Feature photo courtesy of boomer-44.
This is the first in a series of profiles of pitchers whose production ranks them among the best in baseball, but who haven’t received proper national recognition for their accomplishments.
By flying under the national radar for so long, Pirates pitcher Gerrit Cole seems to have done something inexplicable. He’s a former No. 1 overall draft pick, but he was sandwiched between years in which Bryce Harper, Stephen Strasburg and Carlos Correa went first, all of whom have eclipsed the attention paid to Cole every step of the way. Cole hasn’t even gotten the most coverage within his own draft class, which included the likes of Jose Fernandez, George Springer, Archie Bradley, Francisco Lindor, Javier Baez and Anthony Rendon, among others.
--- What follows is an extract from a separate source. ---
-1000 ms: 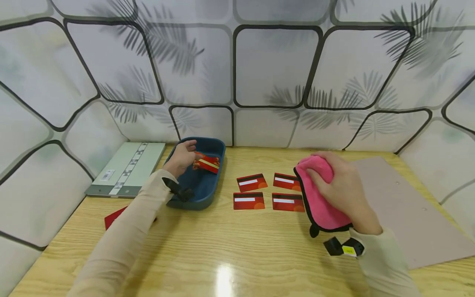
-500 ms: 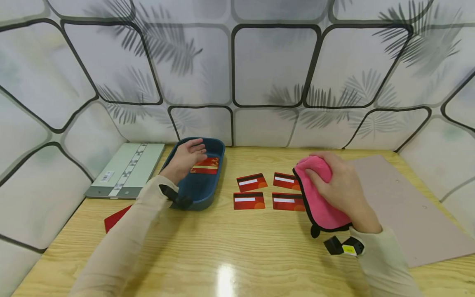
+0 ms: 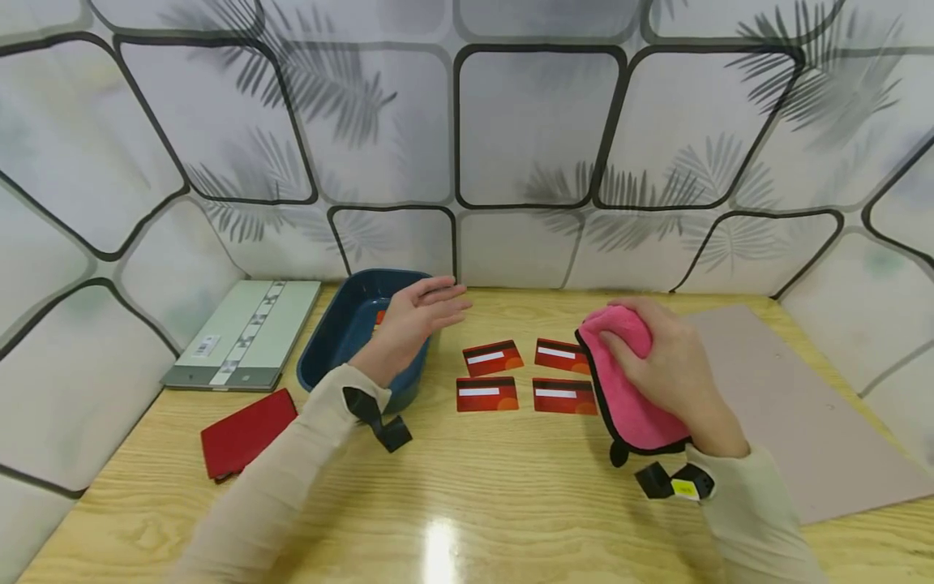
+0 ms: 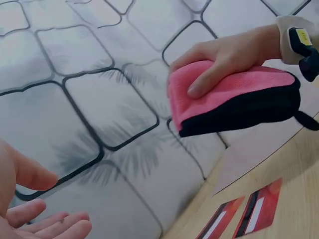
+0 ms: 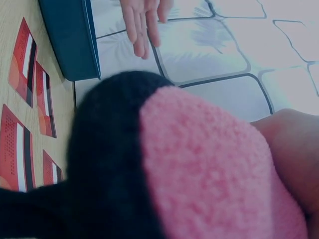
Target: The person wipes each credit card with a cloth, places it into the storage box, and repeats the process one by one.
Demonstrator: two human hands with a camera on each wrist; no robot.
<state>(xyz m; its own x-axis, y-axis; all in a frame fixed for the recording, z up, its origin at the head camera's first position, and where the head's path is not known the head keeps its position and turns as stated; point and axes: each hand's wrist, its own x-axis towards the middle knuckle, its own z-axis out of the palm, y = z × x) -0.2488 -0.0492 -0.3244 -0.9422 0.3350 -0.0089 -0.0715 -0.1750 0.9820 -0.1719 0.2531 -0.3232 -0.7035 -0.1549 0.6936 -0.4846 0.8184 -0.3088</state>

Cole has been successful in each of his first two major league seasons, going 10-7 with a 2.91 fielding independent pitching mark in his rookie year and 11-5 with a 3.23 FIP in 2014. He’s further elevated his game this year and has landed within an exclusive group of the five or ten best pitchers in the majors. So when will the fan bases outside Pittsburgh catch on and give Cole his due?
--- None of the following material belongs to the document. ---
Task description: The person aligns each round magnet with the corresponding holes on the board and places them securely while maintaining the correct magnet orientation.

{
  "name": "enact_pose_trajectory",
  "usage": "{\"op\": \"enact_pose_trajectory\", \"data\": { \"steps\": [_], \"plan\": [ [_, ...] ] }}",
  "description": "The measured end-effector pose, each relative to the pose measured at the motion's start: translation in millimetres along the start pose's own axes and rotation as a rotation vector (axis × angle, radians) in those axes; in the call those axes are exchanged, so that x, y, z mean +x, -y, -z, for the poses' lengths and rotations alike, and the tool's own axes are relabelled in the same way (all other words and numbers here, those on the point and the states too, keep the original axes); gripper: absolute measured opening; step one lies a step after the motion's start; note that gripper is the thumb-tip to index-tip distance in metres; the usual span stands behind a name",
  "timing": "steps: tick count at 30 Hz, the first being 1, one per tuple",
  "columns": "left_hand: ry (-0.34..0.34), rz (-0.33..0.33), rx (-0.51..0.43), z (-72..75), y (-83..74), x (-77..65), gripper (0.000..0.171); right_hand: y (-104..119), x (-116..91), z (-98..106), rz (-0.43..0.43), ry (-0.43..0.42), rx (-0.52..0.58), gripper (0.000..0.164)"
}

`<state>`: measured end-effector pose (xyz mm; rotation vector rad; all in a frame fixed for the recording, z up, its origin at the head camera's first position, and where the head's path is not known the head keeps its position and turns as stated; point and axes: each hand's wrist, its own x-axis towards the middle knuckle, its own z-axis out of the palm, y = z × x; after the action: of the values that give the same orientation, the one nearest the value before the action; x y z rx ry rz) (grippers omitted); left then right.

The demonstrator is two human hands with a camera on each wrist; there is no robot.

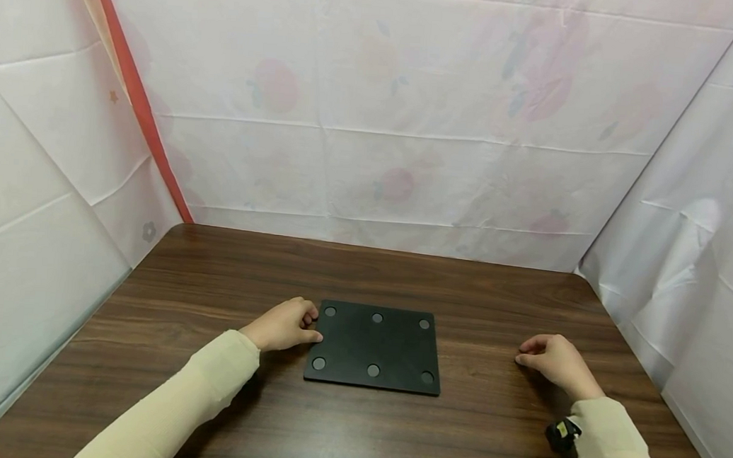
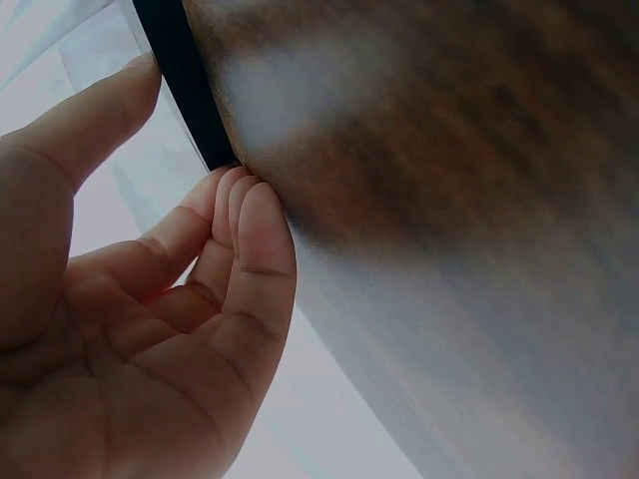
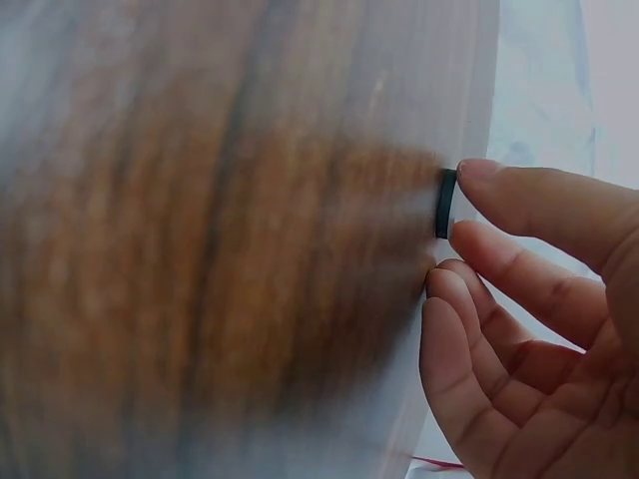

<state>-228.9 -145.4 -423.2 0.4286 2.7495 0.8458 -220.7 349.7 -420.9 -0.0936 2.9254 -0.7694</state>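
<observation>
A flat black rectangular board (image 1: pixel 374 346) lies on the wooden table, with several grey round spots along its far and near edges. My left hand (image 1: pixel 285 325) is at the board's left edge, its fingers loosely bent. Seen from the left wrist, the thumb tip meets the side of the dark board (image 2: pixel 190 85), and the fingertips (image 2: pixel 262 215) bunch at its far corner. My right hand (image 1: pixel 558 361) rests low over the table, well to the right of the board, fingers loosely curled. In the right wrist view the distant board (image 3: pixel 446 205) shows between thumb and forefinger.
The dark brown table (image 1: pixel 243 263) has rounded far corners. Pale printed cloth (image 1: pixel 375 102) hangs behind it and along both sides, with a red strip (image 1: pixel 140 92) at the left. A small black device (image 1: pixel 563 434) is strapped at the right wrist.
</observation>
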Motion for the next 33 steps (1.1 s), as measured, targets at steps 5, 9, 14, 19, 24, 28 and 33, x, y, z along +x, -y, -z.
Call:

After all, Cole is 10-2 with a 1.71 ERA this season, with those 10 wins leading the majors and that ERA leading the National League, trailing only Oakland’s Sonny Gray in the MLB. His Adjusted ERA+, which adjusts his pitching outcomes based on the ballpark he plays in and standardizes the number across baseball, is 219, also the best in the NL. That’s 20 ahead of his next closest competitor in the league, current Cy Young frontrunner Max Scherzer.
Cole is averaging career-best strikeout, walk and ground ball percentages, and his batting average on balls in play indicate his early success could be sustainable. He rarely allows any baserunners, with a 1.08 WHIP and .231 batting average against. When he does let batters aboard, he is tremendous at erasing them: he induces grounders 51.9 percent of the time, which has led to 12 double plays, fourth best in the majors.
Cole achieves all this with a tremendous pitch repertoire. Known as a hard thrower while at UCLA, Cole continues to dial up the heat in the pros, with his fastball averaging the fourth-highest velocity in the majors at 95.4 mph. He is more than capable of reaching 100 mph, as seen below:
That GIF also demonstrates another aspect of Cole’s pitching that has taken a giant step forward this year: his command. The faster a pitch is, the harder it is to control, but Cole is only walking 2.04 hitters per nine innings and painting corners. Cubs rookie Addison Russell never stood a chance against that 100 mph heater perfectly located on the low outside corner, and he couldn’t even muster a swing. Phillies first baseman Ryan Howard did take a hack at a Cole fastball in a recent game, and he should have saved himself some embarrassment and taken the backwards K:
Facing Cole gets tricky because he has three very high-speed offerings, two of them with great movement. His two-seamer has an absolutely unfair amount of cut for a pitch traveling 96 mph, as Giants shortstop Brandon Crawford (whose sister actually dates Cole) found out:
Cole has also mastered the sinker, which is instrumental in generating double plays, such as this one Marlins infielder Donovan Solano hit into:
Notice that sinker was also 96 mph? Based on velocity, three pitches out of Cole’s hand look similar, but two have great movement and batters have almost no time to distinguish between them.
But what really puts Cole on another level is his slider. Batters are forced to prepare for the fastball, and the slider leaves them severely off balance:
Did that slider ring up former MVP Buster Posey or the notoriously hack-happy pitcher Bartolo Colon? It’s hard to tell. Cole’s fast stuff clearly sets the table for the success of the slider, but the pitch would be great by itself because of its combination of break and velocity.
Cole’s pitch arsenal really isn’t fair. He seamlessly blends speed and movement in ways previously thought impossible, which has led to his rise to the upper crust of the league’s pitchers. And have I mentioned he’s just 24 years old? Cole has obtained “ace” status and he should remain there for a long time. It’s about time for America to hop on the Cole train.